> _Exercise objective_
Beginning with the line that holds "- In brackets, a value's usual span" in the data below, give again every line through the one that holds "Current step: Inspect", exactly as written.

──────── Data extract ────────

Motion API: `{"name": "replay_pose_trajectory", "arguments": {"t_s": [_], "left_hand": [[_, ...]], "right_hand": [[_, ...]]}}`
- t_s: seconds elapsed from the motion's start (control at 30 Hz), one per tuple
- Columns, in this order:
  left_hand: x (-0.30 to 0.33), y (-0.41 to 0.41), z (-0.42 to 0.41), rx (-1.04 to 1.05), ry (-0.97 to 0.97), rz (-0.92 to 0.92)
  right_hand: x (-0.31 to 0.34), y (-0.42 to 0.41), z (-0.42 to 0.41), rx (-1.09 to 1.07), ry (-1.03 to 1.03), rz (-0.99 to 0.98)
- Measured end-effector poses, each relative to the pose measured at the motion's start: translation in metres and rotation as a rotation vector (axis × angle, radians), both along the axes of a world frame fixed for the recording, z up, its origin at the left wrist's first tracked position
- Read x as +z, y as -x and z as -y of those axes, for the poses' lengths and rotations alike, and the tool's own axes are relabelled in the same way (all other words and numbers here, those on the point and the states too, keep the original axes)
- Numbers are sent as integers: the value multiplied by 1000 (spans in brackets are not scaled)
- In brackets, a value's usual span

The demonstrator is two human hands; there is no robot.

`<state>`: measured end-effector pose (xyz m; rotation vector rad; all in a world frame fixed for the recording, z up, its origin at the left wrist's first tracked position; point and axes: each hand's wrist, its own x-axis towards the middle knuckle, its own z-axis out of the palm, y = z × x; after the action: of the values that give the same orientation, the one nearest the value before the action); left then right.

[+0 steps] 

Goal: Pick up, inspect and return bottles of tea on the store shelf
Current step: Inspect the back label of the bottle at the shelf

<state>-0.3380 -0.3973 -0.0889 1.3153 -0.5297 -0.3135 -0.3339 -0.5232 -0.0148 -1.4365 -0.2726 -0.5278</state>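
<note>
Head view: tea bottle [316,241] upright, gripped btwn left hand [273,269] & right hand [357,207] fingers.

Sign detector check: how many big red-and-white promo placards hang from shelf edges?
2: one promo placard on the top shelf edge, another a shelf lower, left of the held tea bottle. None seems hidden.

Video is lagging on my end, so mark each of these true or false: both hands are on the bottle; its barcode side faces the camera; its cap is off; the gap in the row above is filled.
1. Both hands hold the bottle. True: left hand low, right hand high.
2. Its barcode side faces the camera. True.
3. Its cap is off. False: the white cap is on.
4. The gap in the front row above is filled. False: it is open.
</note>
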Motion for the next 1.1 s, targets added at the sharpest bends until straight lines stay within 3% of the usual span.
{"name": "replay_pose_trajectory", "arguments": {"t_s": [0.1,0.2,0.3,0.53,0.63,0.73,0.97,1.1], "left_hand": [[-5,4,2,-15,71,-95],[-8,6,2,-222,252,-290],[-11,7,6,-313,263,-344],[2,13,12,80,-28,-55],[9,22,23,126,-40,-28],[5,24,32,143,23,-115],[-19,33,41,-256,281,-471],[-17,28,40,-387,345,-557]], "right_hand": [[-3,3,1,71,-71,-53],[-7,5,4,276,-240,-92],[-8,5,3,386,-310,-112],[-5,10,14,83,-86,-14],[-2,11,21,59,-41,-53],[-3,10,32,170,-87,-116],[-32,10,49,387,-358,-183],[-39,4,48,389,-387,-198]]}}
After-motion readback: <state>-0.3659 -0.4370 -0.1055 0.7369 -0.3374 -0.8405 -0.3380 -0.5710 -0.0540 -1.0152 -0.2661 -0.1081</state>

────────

> _Solution for this exercise_
- In brackets, a value's usual span

The demonstrator is two human hands; there is no robot.

`<state>`: measured end-effector pose (xyz m; rotation vector rad; all in a world frame fixed for the recording, z up, its origin at the left wrist's first tracked position; point and axes: each hand's wrist, its own x-axis towards the middle knuckle, its own z-axis out of the palm, y = z × x; after the action: of the values that give the same orientation, the one nearest the value before the action); left then right.

[+0 steps] 

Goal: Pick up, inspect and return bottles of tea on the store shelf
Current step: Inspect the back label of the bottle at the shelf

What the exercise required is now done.